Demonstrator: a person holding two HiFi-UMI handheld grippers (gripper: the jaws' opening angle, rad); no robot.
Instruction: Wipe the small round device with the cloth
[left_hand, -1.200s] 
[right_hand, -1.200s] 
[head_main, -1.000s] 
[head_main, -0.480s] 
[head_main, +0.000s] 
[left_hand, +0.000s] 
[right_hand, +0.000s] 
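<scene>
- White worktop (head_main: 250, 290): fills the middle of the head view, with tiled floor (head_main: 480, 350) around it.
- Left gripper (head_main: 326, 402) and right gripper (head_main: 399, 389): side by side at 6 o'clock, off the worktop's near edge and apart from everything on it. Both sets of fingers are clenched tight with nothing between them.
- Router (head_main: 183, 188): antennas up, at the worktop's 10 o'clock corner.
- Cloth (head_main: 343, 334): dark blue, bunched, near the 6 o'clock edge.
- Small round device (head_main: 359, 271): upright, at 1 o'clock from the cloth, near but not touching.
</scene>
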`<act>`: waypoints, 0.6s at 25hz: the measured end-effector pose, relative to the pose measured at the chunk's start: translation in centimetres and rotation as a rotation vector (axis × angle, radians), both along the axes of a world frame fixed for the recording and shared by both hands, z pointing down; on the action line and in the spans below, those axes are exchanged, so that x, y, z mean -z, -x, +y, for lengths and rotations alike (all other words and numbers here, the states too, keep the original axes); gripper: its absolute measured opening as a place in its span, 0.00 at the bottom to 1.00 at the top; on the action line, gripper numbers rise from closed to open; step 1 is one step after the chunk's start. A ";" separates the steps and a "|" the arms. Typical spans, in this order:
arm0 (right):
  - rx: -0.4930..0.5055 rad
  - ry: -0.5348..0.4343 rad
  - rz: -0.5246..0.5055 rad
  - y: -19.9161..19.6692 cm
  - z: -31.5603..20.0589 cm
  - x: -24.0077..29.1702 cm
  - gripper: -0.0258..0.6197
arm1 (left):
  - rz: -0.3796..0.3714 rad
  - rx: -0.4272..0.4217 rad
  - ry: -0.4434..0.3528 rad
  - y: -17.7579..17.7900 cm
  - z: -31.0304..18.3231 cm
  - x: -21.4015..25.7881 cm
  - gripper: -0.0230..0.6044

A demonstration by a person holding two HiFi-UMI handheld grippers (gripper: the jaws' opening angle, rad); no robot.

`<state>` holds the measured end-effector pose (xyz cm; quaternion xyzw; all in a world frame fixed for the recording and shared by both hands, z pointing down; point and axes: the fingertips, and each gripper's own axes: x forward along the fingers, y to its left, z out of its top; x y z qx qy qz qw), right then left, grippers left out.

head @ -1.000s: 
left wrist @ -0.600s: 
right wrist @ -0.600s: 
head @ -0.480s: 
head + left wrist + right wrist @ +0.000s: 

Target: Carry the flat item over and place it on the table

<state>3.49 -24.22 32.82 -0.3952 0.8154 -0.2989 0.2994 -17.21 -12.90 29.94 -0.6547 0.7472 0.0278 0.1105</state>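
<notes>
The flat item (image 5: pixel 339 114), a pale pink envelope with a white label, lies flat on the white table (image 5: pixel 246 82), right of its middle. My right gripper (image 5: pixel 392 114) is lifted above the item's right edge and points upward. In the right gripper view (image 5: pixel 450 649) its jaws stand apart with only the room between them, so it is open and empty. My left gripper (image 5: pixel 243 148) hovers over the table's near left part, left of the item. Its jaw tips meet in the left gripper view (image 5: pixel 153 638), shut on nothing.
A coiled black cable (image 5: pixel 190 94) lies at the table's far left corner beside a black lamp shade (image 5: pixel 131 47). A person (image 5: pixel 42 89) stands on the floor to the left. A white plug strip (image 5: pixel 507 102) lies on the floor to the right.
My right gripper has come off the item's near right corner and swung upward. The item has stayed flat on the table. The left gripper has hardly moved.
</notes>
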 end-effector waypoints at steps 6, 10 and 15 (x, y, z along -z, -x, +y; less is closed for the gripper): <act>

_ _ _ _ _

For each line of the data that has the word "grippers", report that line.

* Result of the task
Demonstrator: a person holding two HiFi-UMI handheld grippers (gripper: the jaws' opening angle, rad); no robot.
A demonstration by a person holding two HiFi-UMI handheld grippers (gripper: the jaws' opening angle, rad); no robot.
`<state>` holds the measured end-effector pose (xyz cm; quaternion xyzw; all in a world frame fixed for the recording and shared by both hands, z pointing down; point and axes: the fingertips, and each gripper's own axes: x forward along the fingers, y to its left, z out of its top; x y z qx qy qz qw), right then left, grippers left out.

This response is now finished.